Book Read Free

The Redstar Rising Trilogy

Page 20

by Rhett C. Bruno


  Whitney placed his hand over the wounds, still pretending to be blind even in crisis. Never surrender the grift until the grift is through. “This wasn’t done by a normal wolf,” he said, remembering his and Torsten’s encounter in the woods.

  “I s-saw it. It was huge!” the boy said.

  “Redstar,” Whitney whispered and shook his head.

  “What?”

  “Nothing. Careful with him,” Whitney said to the boy. “Don’t agitate the wound.”

  “What do we do, Father?”

  “That doesn’t look like it came from a wolf at all,” Sora whispered in Whitney’s ear. “And it’s too late in the season for bears.”
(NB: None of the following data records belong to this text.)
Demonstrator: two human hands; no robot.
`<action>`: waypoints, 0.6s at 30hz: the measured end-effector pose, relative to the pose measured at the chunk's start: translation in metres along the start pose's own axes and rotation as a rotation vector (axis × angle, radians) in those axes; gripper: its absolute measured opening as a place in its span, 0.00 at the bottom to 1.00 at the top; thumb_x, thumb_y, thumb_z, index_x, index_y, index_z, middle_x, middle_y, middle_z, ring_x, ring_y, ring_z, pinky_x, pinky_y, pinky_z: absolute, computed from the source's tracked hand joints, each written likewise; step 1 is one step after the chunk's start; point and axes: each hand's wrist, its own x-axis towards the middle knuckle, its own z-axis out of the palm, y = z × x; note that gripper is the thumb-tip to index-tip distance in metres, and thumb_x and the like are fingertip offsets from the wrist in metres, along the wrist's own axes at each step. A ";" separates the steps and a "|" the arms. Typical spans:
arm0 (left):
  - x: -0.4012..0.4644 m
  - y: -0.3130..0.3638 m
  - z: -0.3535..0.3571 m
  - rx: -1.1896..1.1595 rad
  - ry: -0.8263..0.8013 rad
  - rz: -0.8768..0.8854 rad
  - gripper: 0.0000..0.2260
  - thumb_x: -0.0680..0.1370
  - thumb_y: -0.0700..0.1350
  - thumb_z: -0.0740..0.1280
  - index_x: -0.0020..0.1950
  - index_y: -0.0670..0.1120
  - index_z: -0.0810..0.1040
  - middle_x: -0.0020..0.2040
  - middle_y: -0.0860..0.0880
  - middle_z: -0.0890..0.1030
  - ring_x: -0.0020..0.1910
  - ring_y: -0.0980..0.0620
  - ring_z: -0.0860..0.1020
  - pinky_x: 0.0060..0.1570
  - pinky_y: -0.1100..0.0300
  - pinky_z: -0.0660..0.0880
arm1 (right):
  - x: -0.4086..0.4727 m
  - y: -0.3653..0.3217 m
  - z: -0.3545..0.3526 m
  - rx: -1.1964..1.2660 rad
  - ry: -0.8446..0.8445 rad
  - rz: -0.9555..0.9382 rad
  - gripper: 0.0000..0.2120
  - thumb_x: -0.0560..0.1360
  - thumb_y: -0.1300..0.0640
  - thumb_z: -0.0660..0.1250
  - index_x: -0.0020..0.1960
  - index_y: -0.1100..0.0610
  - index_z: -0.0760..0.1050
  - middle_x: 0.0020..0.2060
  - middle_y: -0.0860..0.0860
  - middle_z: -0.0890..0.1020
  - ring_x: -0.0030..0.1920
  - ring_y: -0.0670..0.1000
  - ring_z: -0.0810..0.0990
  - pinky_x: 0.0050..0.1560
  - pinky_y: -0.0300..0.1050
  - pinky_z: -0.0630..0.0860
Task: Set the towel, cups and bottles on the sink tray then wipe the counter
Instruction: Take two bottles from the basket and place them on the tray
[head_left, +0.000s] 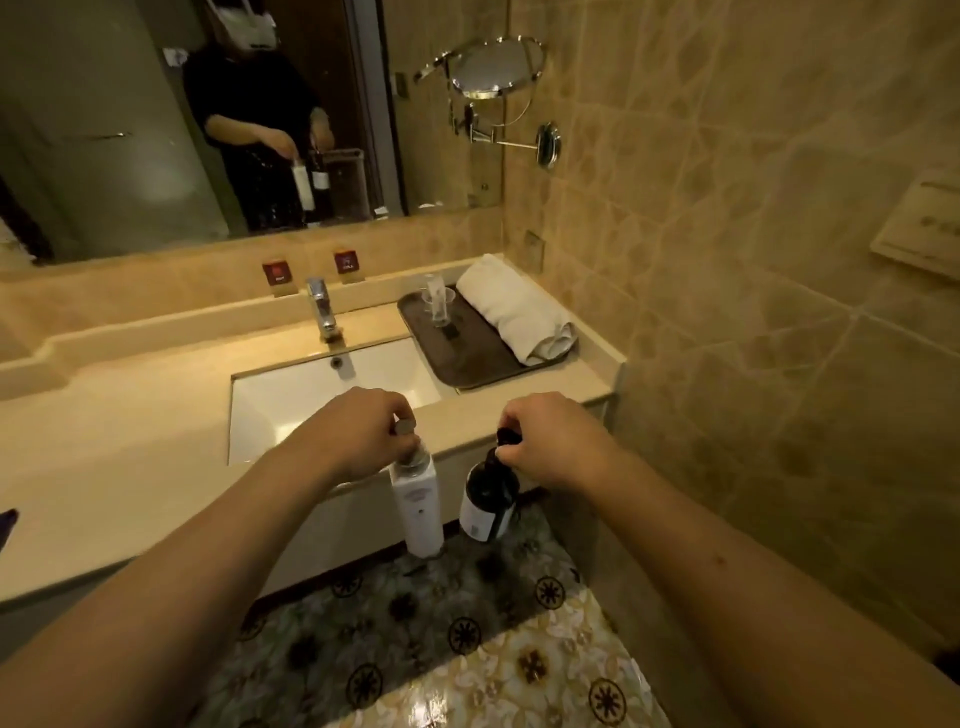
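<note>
My left hand grips the silver cap of a white bottle, which hangs in front of the counter's front edge. My right hand holds a dark bottle with a white label by its black neck, beside the white one. At the back right of the counter lies a dark brown tray. A rolled white towel rests along the tray's right side. Clear plastic cups stand at the tray's far left corner.
A white sink basin with a chrome tap sits in the beige counter. Two small red signs stand on the ledge behind it. A wall mirror and a round swing-arm mirror hang above. Tiled wall closes the right side; patterned floor lies below.
</note>
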 end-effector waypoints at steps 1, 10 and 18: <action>0.018 0.000 -0.003 0.006 0.008 -0.020 0.10 0.78 0.52 0.69 0.56 0.51 0.81 0.51 0.50 0.83 0.45 0.52 0.79 0.43 0.59 0.73 | 0.020 0.007 -0.003 0.007 0.004 -0.020 0.09 0.73 0.48 0.72 0.51 0.50 0.81 0.45 0.49 0.83 0.44 0.51 0.80 0.43 0.47 0.78; 0.161 0.004 -0.030 -0.070 0.117 -0.136 0.08 0.79 0.49 0.70 0.56 0.47 0.80 0.51 0.48 0.82 0.45 0.50 0.79 0.37 0.61 0.70 | 0.168 0.061 -0.032 0.087 0.038 -0.058 0.06 0.74 0.53 0.72 0.51 0.49 0.80 0.46 0.49 0.82 0.42 0.51 0.78 0.40 0.44 0.74; 0.288 -0.021 -0.028 -0.143 0.189 -0.125 0.04 0.78 0.48 0.71 0.47 0.50 0.77 0.42 0.51 0.78 0.37 0.56 0.74 0.31 0.64 0.65 | 0.266 0.087 -0.027 0.090 0.046 0.042 0.05 0.74 0.54 0.72 0.50 0.48 0.81 0.44 0.49 0.83 0.42 0.50 0.79 0.43 0.44 0.78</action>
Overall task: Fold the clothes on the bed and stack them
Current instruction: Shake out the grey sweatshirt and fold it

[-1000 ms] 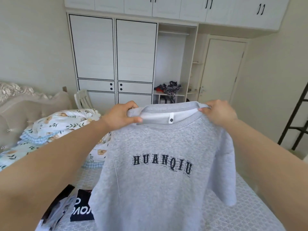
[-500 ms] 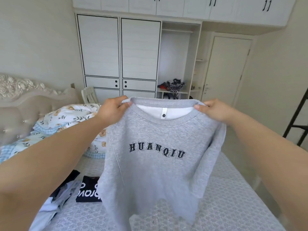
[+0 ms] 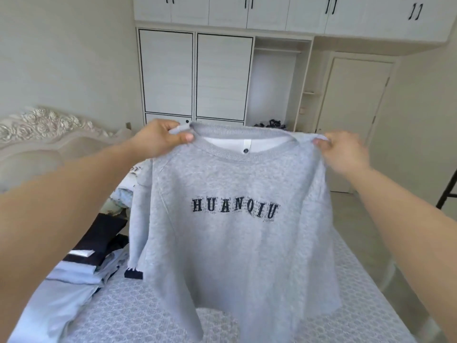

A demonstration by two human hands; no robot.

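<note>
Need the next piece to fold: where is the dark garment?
In the head view the dark garment lies on the bed's left side, behind pale blue clothes, beside the held grey sweatshirt.

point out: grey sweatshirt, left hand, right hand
grey sweatshirt (image 3: pixel 235 248), head view, chest panel below the lettering
left hand (image 3: pixel 160 138), head view, back of the hand
right hand (image 3: pixel 342 151), head view, back of the hand

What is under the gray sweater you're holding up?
The bed shows below the gray sweater, with clothes beside it. Whatever lies directly behind the sweater is covered.
</note>
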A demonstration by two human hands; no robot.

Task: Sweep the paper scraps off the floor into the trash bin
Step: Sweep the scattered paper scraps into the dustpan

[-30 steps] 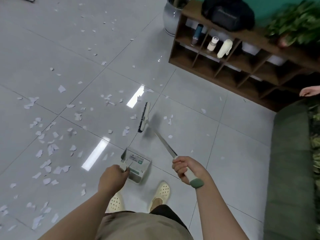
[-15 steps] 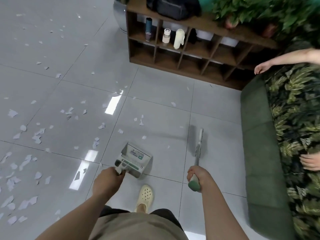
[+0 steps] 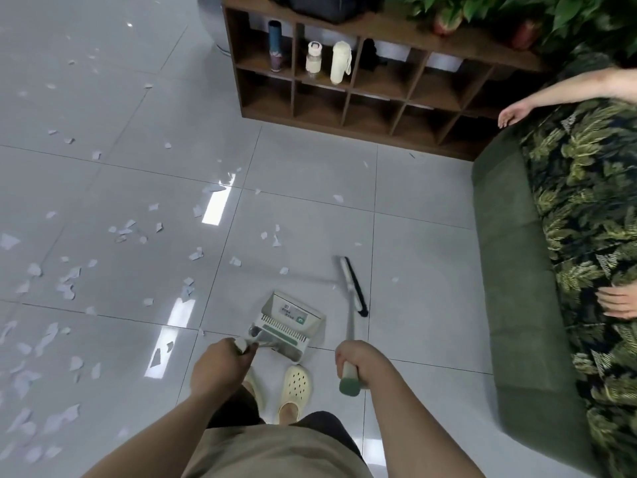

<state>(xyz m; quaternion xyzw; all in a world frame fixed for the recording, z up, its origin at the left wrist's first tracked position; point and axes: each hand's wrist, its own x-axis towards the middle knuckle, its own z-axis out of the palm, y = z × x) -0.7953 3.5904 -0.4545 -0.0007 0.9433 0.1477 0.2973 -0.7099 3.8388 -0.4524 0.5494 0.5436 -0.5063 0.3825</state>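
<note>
My left hand [image 3: 220, 365] grips the handle of a white and green dustpan [image 3: 293, 322], which rests on the floor just ahead of my feet. My right hand [image 3: 358, 362] is closed around the green-capped handle of a broom; the broom head [image 3: 353, 286], with black bristles, touches the tiles right of the dustpan. White paper scraps [image 3: 69, 284] lie scattered over the grey tiles, thickest at the left and lower left, with a few [image 3: 274, 236] ahead of the dustpan. No trash bin shows.
A dark wooden cubby shelf [image 3: 362, 94] with bottles stands ahead, plants on top. A green sofa [image 3: 510, 270] runs along the right, where another person sits; their hands [image 3: 617, 300] rest on it. A grey pot [image 3: 213, 25] stands left of the shelf.
The view has swung right toward the sofa. The broom head moved from ahead-left of the dustpan across to its right side. Both hands kept their grips.
</note>
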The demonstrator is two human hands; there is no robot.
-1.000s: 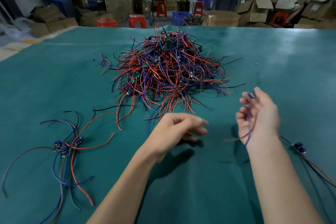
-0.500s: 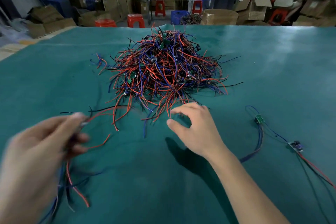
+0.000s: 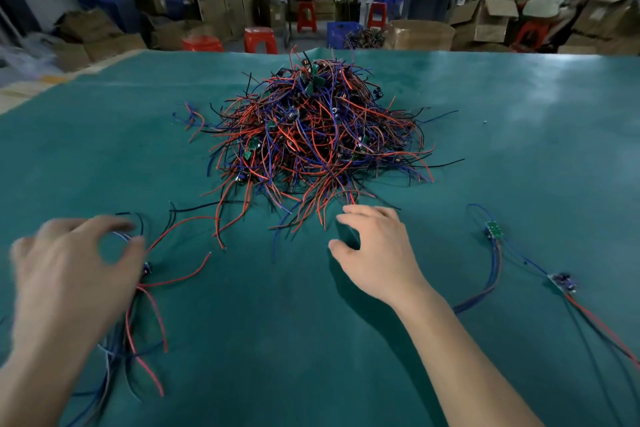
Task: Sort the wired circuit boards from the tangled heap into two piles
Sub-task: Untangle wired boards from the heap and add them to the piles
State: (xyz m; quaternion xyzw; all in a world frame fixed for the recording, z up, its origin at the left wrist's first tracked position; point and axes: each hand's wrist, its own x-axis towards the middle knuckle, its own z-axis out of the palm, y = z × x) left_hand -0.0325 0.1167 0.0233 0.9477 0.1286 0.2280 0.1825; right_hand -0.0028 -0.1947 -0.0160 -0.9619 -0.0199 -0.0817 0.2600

  “It was neither,” Whitney said.

  “So, the boy was seeing things?”

  “Dire wolf,” Whitney said.

  “There’s no way. They don’t come this far south… ever.”

  “Tell that to the ones that attacked me and the knight just a couple of days past. You were following, didn’t you see.”

  Her eyes went wide. “I saw you too break camp and rush away one night for no reason. I didn’t see why.”

  The rancher released a hair-raising cry and kicked his legs, drawing their focus back from their bickering. The boy sprung at Whitney and shook him. “Please, Father Gorenheimer, you have to help him!”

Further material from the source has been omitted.